*Exercise requirements:* Of the entries below, return exactly those lines that fall between the one containing "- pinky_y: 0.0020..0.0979" and the one containing "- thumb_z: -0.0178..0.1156", the two end lines included.

*Material shown:*
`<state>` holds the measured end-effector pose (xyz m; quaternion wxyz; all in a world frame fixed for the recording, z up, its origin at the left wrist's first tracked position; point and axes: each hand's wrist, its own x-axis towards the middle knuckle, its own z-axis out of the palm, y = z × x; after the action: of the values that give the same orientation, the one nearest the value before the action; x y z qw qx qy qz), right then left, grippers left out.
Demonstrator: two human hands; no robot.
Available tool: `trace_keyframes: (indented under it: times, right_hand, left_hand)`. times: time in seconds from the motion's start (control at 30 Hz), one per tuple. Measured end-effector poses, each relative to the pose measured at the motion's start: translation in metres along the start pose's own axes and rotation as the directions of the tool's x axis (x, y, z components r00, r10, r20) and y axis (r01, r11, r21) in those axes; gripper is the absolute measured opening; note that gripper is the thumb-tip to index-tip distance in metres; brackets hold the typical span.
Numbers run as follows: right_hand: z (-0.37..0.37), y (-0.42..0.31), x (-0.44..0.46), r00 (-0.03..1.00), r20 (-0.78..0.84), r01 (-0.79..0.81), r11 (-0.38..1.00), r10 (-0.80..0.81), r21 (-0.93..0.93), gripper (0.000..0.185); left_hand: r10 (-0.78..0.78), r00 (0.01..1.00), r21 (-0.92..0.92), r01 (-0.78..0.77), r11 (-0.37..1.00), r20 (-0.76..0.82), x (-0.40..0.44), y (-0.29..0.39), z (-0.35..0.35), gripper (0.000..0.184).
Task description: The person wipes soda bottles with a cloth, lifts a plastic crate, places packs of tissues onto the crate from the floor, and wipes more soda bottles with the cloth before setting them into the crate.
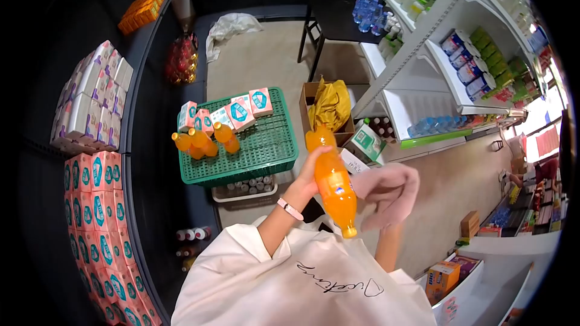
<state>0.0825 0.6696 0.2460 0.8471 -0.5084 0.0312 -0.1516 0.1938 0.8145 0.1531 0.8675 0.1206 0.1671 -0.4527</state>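
Observation:
My left hand (311, 172) is wrapped round a large bottle of orange drink (336, 190), which is tilted with its yellow cap pointing down toward my body. Just right of the bottle, a pink cloth (393, 190) is draped over my right hand and hides its fingers; the cloth is close to the bottle's side. Several smaller orange bottles (226, 139) and pink-and-white boxes (241, 115) stand or lie on an upturned green crate (278, 145) ahead on the left.
A cardboard box (309, 93) holds a yellow bag (331, 105) right of the crate. Stacked pink packs (106, 205) and tissue packs (93, 96) line the left shelves. White shelving (417, 99) stands at right, a black table (338, 21) behind. A white tray (244, 196) holds cans.

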Motion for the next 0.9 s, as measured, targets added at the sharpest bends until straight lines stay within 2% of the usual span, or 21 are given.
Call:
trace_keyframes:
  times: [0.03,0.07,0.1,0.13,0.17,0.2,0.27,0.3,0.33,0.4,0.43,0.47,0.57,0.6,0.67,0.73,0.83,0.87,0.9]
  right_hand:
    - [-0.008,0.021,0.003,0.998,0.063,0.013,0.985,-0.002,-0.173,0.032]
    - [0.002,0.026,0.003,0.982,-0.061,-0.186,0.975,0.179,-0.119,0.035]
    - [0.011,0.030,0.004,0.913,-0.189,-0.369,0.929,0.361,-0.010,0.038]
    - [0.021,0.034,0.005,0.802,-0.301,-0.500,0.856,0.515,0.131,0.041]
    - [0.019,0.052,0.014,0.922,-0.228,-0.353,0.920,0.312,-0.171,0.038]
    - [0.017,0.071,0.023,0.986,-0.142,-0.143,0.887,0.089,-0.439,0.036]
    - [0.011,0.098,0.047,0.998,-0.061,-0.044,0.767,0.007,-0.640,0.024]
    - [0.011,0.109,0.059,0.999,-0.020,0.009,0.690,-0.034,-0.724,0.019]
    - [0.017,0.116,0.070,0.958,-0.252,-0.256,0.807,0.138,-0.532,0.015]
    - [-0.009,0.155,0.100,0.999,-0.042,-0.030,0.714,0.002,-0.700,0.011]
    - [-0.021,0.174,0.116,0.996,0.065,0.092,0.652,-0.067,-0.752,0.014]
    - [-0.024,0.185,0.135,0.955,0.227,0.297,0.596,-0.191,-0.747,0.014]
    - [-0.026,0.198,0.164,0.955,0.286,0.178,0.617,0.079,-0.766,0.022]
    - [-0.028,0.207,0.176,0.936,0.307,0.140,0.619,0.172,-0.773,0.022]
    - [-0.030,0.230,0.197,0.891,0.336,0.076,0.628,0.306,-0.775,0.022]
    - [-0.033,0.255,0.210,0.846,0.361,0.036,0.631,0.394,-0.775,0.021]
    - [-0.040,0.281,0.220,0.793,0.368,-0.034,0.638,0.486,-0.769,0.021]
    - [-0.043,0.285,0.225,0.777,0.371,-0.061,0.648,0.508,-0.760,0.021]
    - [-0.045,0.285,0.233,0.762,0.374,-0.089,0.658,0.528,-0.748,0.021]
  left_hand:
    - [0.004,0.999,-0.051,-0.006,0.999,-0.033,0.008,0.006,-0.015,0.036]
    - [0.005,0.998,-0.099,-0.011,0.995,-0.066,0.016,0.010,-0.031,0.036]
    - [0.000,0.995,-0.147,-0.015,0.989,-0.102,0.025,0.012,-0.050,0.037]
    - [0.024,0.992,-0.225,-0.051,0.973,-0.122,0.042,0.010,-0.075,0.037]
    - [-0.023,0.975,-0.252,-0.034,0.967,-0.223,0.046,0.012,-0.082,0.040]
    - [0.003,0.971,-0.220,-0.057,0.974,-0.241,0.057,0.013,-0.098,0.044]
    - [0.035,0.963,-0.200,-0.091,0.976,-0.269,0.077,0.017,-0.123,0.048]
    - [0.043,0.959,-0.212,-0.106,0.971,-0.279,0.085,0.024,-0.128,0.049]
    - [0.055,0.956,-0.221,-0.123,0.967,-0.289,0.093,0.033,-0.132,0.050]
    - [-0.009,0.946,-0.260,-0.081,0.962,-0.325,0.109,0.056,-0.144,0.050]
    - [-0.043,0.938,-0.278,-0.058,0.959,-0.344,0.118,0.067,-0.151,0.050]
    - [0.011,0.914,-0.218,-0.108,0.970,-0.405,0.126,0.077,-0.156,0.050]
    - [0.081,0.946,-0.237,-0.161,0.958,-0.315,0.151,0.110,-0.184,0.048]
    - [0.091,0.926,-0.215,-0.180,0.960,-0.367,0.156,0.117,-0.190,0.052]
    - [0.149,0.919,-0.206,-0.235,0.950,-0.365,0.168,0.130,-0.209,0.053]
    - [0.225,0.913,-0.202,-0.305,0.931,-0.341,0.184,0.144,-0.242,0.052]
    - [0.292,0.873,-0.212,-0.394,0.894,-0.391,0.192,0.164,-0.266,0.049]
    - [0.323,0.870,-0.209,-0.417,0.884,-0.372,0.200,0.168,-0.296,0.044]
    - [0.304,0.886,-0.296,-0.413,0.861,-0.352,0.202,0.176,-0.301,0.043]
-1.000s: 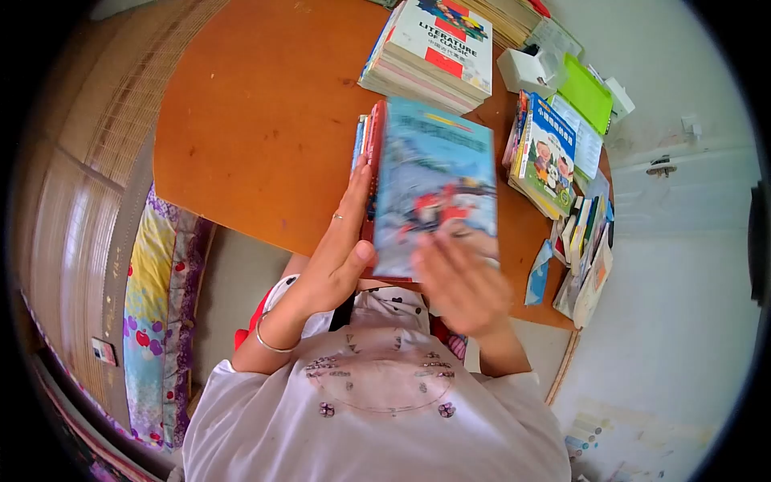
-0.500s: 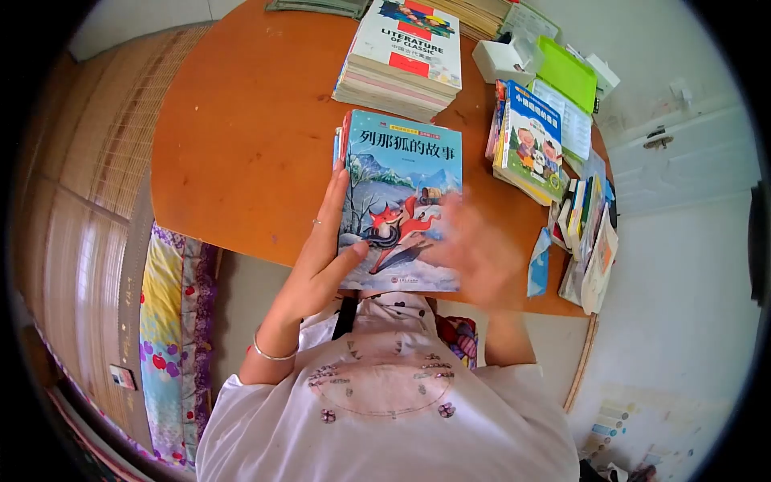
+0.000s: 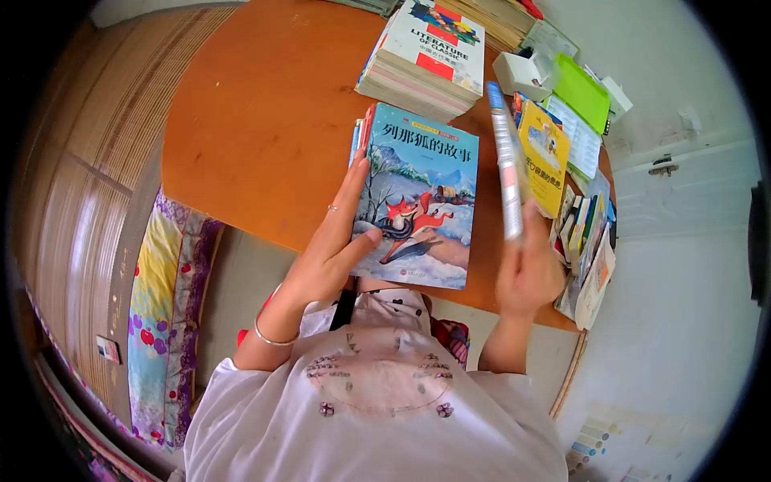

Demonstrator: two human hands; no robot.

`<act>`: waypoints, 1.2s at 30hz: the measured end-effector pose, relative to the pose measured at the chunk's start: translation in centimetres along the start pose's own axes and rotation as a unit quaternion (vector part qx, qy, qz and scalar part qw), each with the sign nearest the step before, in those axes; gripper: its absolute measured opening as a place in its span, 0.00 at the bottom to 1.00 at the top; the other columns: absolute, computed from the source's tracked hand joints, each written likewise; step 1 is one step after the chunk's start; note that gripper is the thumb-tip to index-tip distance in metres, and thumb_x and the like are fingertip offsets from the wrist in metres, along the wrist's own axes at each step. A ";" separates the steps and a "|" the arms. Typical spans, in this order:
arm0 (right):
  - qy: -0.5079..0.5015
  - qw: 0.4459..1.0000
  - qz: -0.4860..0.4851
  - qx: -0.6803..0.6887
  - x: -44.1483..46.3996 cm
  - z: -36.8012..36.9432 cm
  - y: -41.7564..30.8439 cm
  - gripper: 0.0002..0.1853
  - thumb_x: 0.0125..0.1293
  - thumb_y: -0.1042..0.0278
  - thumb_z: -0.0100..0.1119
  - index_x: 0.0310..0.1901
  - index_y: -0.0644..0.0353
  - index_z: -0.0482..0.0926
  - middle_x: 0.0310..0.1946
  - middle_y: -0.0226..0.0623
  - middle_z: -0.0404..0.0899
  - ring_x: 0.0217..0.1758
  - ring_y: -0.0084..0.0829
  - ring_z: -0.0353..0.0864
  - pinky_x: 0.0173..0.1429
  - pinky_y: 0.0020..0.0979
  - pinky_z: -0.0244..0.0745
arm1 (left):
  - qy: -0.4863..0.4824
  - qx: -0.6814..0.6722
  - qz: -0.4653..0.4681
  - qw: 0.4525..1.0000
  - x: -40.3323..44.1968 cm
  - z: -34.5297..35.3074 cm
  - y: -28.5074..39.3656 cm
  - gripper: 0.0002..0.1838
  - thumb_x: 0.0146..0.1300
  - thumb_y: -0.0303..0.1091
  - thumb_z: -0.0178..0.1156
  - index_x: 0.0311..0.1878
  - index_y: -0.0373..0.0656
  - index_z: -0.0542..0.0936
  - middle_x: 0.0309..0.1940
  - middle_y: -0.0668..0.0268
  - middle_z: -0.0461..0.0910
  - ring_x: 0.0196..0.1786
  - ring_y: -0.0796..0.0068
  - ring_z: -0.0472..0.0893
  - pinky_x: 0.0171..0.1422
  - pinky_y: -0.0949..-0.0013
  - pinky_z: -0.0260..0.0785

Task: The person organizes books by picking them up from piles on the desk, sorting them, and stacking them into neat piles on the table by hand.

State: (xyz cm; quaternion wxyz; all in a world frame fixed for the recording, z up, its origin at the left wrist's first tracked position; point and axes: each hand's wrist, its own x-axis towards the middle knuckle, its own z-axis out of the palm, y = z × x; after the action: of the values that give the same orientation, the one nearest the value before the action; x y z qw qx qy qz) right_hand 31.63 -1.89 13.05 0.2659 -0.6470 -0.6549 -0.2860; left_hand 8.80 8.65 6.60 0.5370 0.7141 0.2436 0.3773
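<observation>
White fabric, a shirt (image 3: 377, 418) with small decorations, fills the foreground. Just beyond it, the left hand (image 3: 325, 253), bracelet at the wrist, lies against a fox-covered book (image 3: 422, 201) and the red and blue spines showing beside it: fingers straight along the left side, thumb over the cover. Whether it grips or only steadies is unclear. This pile is at the near edge of an orange-brown table (image 3: 265, 120); if the left hand eased off, it might slide lapward.

To the right, the right hand (image 3: 530, 273), blurred, pinches an upright book (image 3: 506, 165) near its lower end, spine toward the viewer. With so low a hold, the top could tip or slip. Held just beside a yellow book (image 3: 546, 153) atop a small pile, it might also knock that askew if swung carelessly.

Farther off are a thick stack of books (image 3: 426, 68), topped by a white "Literature of Classic" cover, and a bright green tray (image 3: 582, 92).
</observation>
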 end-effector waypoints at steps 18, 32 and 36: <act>-0.156 0.970 -0.140 0.120 -0.8 0.9 -5.5 0.38 0.55 0.45 0.67 0.63 0.57 0.70 0.65 0.45 0.67 0.69 0.40 0.66 0.68 0.35 0.65 | 0.026 -0.012 0.093 0.995 -0.3 -0.3 -2.0 0.42 0.68 0.54 0.50 0.76 0.39 0.48 0.77 0.49 0.37 0.79 0.50 0.37 0.79 0.53 0.31; -0.185 0.868 0.170 0.428 -4.3 3.5 -1.3 0.65 0.38 0.45 0.81 0.72 0.66 0.51 0.72 0.57 0.51 0.75 0.49 0.54 0.72 0.42 0.56 | -0.022 0.067 0.110 0.991 -0.5 -0.2 -0.9 0.55 0.45 0.51 0.75 0.72 0.39 0.56 0.76 0.43 0.38 0.77 0.43 0.44 0.76 0.52 0.45; -0.192 0.887 0.134 0.398 -4.0 3.3 -0.8 0.64 0.37 0.45 0.81 0.73 0.63 0.52 0.72 0.58 0.52 0.76 0.51 0.53 0.73 0.42 0.56 | -0.009 0.105 0.111 0.988 -0.5 0.2 -0.8 0.56 0.40 0.55 0.76 0.70 0.39 0.59 0.75 0.41 0.37 0.77 0.41 0.45 0.76 0.51 0.47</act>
State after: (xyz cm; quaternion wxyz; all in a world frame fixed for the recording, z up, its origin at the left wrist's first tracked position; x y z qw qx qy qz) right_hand 31.01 -2.29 7.82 0.4062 -0.6109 -0.6589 0.1665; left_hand 8.68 8.41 5.65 0.4162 0.7925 0.1960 0.4003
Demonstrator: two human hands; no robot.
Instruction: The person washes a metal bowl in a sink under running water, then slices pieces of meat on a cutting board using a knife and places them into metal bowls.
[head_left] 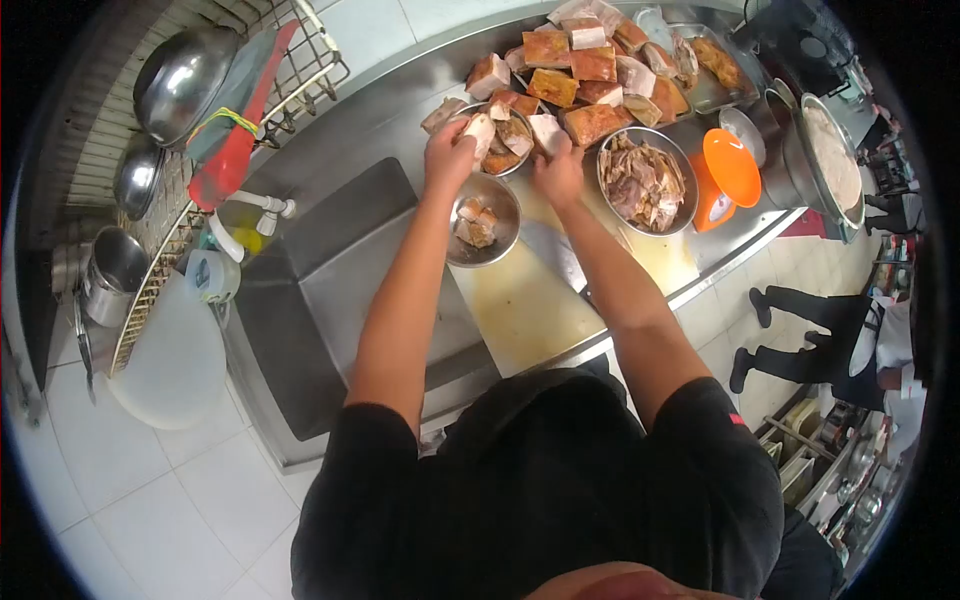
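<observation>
Reaching over the table (pixel 458 350), both hands work near its far side. The left hand (pixel 450 158) has its grip closed on a pale chunk (pixel 480 135); the right hand (pixel 560 172) has its grip closed on a pale block (pixel 546 130), fingers along its near edge. Between them sits a metal bowl (pixel 527 158) of browned meat pieces (pixel 513 136). Just nearer the person is a small bowl (pixel 512 238) with a few scraps (pixel 476 222) in it. Beyond the hands, roasted blocks (pixel 594 65) lie heaped, and to their right a metal tray (pixel 706 103) holds more meat. A larger bowl (pixel 690 212) full of torn meat (pixel 645 183) stands beside an orange scale (pixel 732 168). Under the right forearm, something flat and grey, perhaps a blade (pixel 556 250), lies partly hidden on the yellowed board (pixel 530 315). The sink (pixel 345 270) is to the left.
</observation>
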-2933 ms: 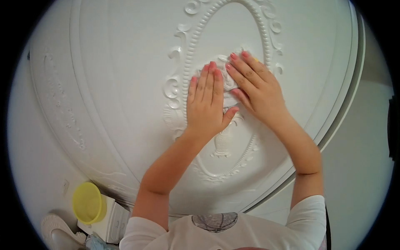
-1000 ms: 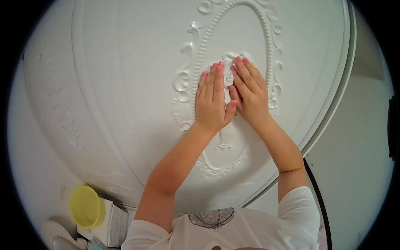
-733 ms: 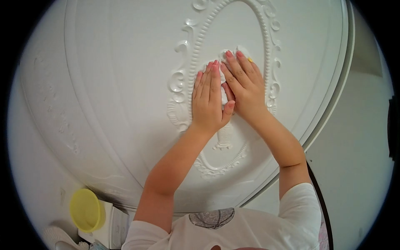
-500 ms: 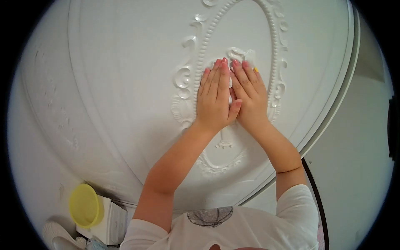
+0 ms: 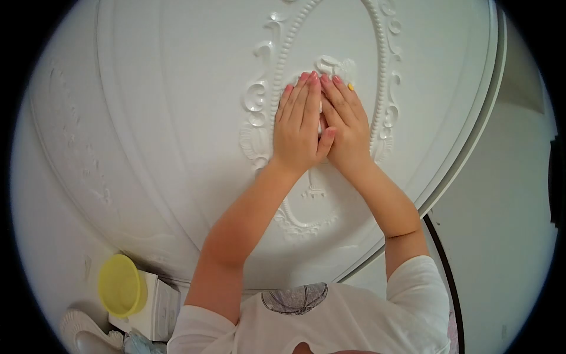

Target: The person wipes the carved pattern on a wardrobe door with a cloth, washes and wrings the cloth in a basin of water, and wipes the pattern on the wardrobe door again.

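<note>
Both palms lie flat against a white panel [image 5: 194, 100] with raised carving, inside its oval beaded frame [image 5: 382, 59]. My left hand [image 5: 299, 127] has its fingers stretched upward, with the thumb angled toward the other hand. Right beside it, my right hand [image 5: 348, 124] is spread flat, its fingers pointing up and left. White carved relief [image 5: 335, 66] shows just above the fingertips, and a small yellow spot [image 5: 351, 87] sits by the right fingers. A bit of white shows between the hands; what lies beneath the palms is hidden. Below them is the carved base [image 5: 313, 192].
At the lower left a yellow basin [image 5: 122, 286] stands on a small white cabinet [image 5: 150, 310]. A white carved, curved piece [image 5: 88, 333] and light blue fabric [image 5: 138, 342] are next to it. A dark curved strip [image 5: 446, 265] runs at the lower right.
My right hand has moved left and down the relief, closer to my left hand, and more carving shows above the fingertips. The view has shifted slightly.
</note>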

*Your response:*
  - pinky_y: 0.0020..0.0979
  - pinky_z: -0.0244..0.0745
arm1 (left):
  - qy: -0.4863..0.4824
  - qx: -0.6814..0.6722
  - qz: -0.4653..0.4681
  - qw: 0.4525..1.0000
  - x: -40.3323..44.1968 cm
  - z: -34.5297..35.3074 cm
  - y: -28.5074..39.3656 cm
  - gripper: 0.0002..0.1838
  - thumb_x: 0.0146..0.1300
  - thumb_y: -0.0303..0.1091
  - thumb_z: -0.0178..0.1156

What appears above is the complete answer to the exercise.